"ISaid Yes to the Past": Interview with Grotowski Margaret Croyden
CROYDEN: Your production of Akropolis juxtaposes classical myth with Auschwitz. What are you trying to convey?
GROTOWSKI: Akropolis is based on a classical Polish play. I reworked it to analyze not only the great myths of the past but the biblical and historical traditions as well. It dramatized the past from the point of view of heroic values. Since World War II we have noticed that the great lofty values of Western civilization remain abstract. We mouth heroic values, but real life proves to be different. We must confront the great values of the past and ask some questions. Do these values remain abstract, or do they really exist for us? To discover the answer we must look at the most bitter and ultimate trial: Auschwitz. Auschwitz is the darkest reality of our contemporary history. Auschwitz is the trial of humankind. What has been our goal in this play?
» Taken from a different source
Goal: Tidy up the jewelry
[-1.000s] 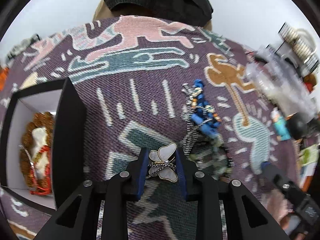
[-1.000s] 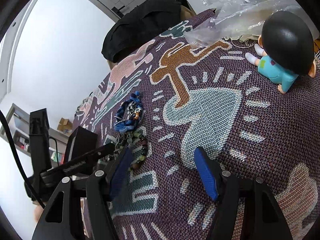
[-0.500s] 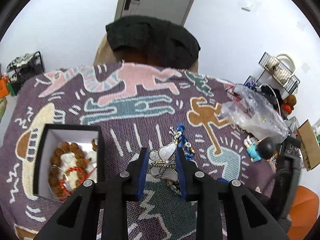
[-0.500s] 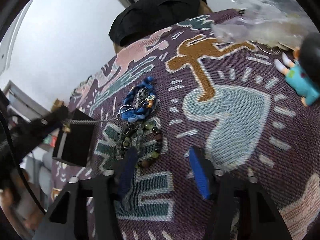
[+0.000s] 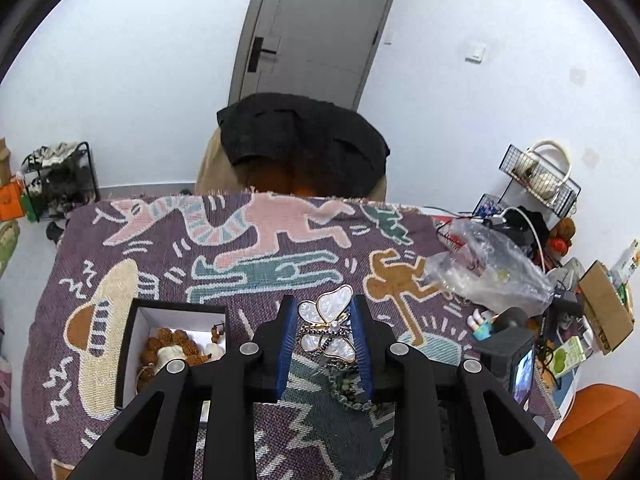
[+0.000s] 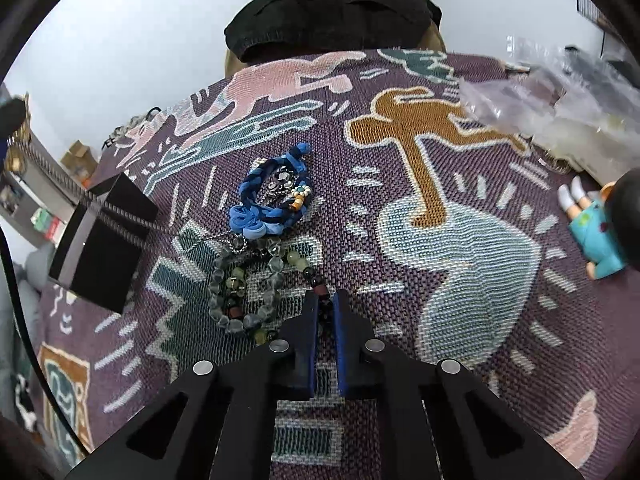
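My left gripper (image 5: 325, 307) is shut on a white butterfly pendant (image 5: 327, 330), held above the cloth. Its chain (image 6: 60, 176) runs taut from the upper left down to the jewelry pile. To the left stands a black box (image 5: 132, 344) with brown and white beads inside; the right wrist view shows only the box's black side (image 6: 100, 256). A blue braided bracelet (image 6: 272, 200) lies beside a grey-green beaded bracelet (image 6: 248, 280). My right gripper (image 6: 325, 300) points down at that beaded bracelet, jaws closing, with its dark red beads pinched between the pads.
A patterned woven cloth (image 6: 440, 200) covers the table. A small figurine (image 6: 596, 232) lies at the right, a crumpled plastic bag (image 6: 560, 100) behind it. A chair draped with a black garment (image 6: 332, 12) stands at the far edge. Clutter and a wire rack (image 5: 540, 176) stand right of the table.
My left gripper has risen and tilted up with the pendant, drawing the chain taut. My right gripper has moved left onto the beaded bracelet and its jaws have closed from wide apart onto the beads.
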`<state>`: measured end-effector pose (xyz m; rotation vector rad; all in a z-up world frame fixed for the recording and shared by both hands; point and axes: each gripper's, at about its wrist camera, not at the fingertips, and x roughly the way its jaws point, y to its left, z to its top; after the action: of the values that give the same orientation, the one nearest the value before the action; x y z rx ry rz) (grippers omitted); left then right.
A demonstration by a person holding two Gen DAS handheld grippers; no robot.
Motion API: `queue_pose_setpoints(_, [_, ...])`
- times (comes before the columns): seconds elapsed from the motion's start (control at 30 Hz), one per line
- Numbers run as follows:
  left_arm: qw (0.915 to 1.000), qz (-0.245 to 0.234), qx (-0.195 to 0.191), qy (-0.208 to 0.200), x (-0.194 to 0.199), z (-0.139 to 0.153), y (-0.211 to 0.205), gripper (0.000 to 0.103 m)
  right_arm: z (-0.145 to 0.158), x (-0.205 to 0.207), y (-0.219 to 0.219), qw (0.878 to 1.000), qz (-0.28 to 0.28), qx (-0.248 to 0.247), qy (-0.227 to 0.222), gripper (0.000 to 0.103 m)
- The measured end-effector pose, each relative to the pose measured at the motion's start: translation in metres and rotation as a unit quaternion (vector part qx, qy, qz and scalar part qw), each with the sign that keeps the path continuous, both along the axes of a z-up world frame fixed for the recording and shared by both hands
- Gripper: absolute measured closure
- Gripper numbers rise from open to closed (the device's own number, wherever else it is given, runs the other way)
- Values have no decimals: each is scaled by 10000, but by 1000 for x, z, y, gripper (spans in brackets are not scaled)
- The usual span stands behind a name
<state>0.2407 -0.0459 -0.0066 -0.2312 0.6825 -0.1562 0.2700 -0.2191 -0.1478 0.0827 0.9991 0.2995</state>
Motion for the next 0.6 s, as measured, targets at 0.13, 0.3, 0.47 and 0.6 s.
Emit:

To put two opposite views on the stage, to create brutal confrontations in order to see if these past dreams are concrete and strong, or only abstractions. In other words, we wanted to confront our ancestral experiences in a situation where all values were destroyed, and that is why we chose Auschwitz. What was the reaction to this play? The audience watches the confrontation; they observe the dreams of the prisoners, and the dreams of the great people of our past. Past dreams appear annihilated by the reality of Auschwitz. But in another sense, the dreams survive because they give weight and depth to the prisoners, for they feel themselves part of the collective past. Man in that situation is being tested, pitted against past ideals. Does he survive the test? The audience will decide.